According to Lund, where prices outside China are lower per hour or per product, “let’s say it’s clothing or shoes or whatever, If that is the price per hour, I would not think it’s possible to move it back [to China].”

The U.S. as a manufacturing base?

As U.S.-China trade tensions escalated earlier this year, President Trump demanded U.S. companies “immediately start looking for an alternative to China, including bringing your companies HOME and making your products in the USA.” However, it is increasingly clear that only half of his order is being heeded.

“Multinational corporations are driven by the profit motive,” said analyst firm Nomura. “To escape the brunt of the trade war, MNCs with operations in China will more likely locate to other low-cost production centers instead of to the U.S.”

Lund added, “The problem is, if you have an industrial worker in the U.S. who earns $25 an hour and you have a guy in Bangladesh that gets $2 or $1 per hour, you can put 10% or 20% tariff on it and it doesn’t really matter.

“And you know what the worst thing is, the people in Bangladesh they need this money to get out of poverty.”

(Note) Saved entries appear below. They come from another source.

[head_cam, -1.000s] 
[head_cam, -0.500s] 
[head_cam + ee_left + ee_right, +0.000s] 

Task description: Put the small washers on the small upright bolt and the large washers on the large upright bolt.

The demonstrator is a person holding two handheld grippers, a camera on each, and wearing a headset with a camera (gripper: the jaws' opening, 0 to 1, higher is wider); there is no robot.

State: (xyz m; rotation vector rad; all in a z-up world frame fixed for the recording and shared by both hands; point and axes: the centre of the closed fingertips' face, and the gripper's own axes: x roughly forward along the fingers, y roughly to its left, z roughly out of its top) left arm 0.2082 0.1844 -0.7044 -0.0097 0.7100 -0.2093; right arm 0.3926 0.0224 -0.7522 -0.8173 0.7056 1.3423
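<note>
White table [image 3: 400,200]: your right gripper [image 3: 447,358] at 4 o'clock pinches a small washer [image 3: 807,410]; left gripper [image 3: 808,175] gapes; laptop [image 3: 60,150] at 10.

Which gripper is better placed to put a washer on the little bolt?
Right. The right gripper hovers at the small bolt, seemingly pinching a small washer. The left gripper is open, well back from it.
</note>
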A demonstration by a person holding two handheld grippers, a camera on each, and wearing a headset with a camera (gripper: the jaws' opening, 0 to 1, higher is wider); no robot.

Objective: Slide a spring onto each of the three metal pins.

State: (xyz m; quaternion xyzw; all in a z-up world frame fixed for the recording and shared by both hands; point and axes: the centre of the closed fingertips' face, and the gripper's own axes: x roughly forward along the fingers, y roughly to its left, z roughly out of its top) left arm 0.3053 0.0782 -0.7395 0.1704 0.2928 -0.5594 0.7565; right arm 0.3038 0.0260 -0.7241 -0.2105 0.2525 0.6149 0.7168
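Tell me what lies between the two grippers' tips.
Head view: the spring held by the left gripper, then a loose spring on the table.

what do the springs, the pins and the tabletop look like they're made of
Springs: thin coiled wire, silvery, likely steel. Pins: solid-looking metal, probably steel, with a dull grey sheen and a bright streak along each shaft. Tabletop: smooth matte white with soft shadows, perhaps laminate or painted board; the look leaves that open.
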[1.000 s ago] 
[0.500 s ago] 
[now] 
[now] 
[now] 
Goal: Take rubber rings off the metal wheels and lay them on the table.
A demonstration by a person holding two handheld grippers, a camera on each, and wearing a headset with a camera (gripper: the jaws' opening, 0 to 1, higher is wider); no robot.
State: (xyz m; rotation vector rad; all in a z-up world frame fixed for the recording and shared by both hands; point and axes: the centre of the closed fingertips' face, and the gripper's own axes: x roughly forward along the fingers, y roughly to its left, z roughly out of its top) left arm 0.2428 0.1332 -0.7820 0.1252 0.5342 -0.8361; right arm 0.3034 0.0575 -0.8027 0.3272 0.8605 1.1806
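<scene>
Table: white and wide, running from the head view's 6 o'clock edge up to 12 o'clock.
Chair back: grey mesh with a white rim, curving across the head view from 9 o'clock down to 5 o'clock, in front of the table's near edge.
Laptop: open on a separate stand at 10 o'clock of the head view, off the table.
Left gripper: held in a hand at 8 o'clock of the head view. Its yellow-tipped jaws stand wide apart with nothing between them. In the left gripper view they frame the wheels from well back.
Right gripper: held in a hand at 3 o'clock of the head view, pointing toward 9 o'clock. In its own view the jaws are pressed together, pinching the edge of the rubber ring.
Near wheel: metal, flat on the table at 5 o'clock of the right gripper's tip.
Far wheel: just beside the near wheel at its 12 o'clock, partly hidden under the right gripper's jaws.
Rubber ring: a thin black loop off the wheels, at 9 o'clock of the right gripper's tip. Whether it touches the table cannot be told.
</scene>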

Trans-Pacific shipping downturn

The drift of OEMs away from China is already having a major impact on the trans-Pacific trade. Rolf Habben Jansen, chief executive officer of container shipping giant Hapag-Lloyd, told FreightWaves that as a result of the U.S.-China trade war, volumes from China to the U.S. had “definitely come down” this year. However, the carrier has seen “markets like Vietnam, Indonesia and especially India to the U.S. develop very well.”

Source: SONAR

Yet volume gains elsewhere in Asia have not saved the trans-Pacific trade this year. China’s exports to the U.S. were down 23% year-over-year in November with the trade war “sucking the life” out of the trans-Pacific trade, container volumes exported out of Asia in retreat and volumes shipped from Asia to North America expected to decline for the first time in a decade.

This has weighed heavily on liner spot freight rates through most of 2019, with China-U.S. West Coast prices currently 20% lower than a year ago, according to Freightos (see SONAR below).

As  reported in FreightWaves, the Dec. 13 trade truce struck by the U.S. and China is unlikely to boost volumes. “The new agreement, with details still sketchy at the moment, will do little to boost eastbound trans-Pacific container volumes in the short run,” noted Alphaliner.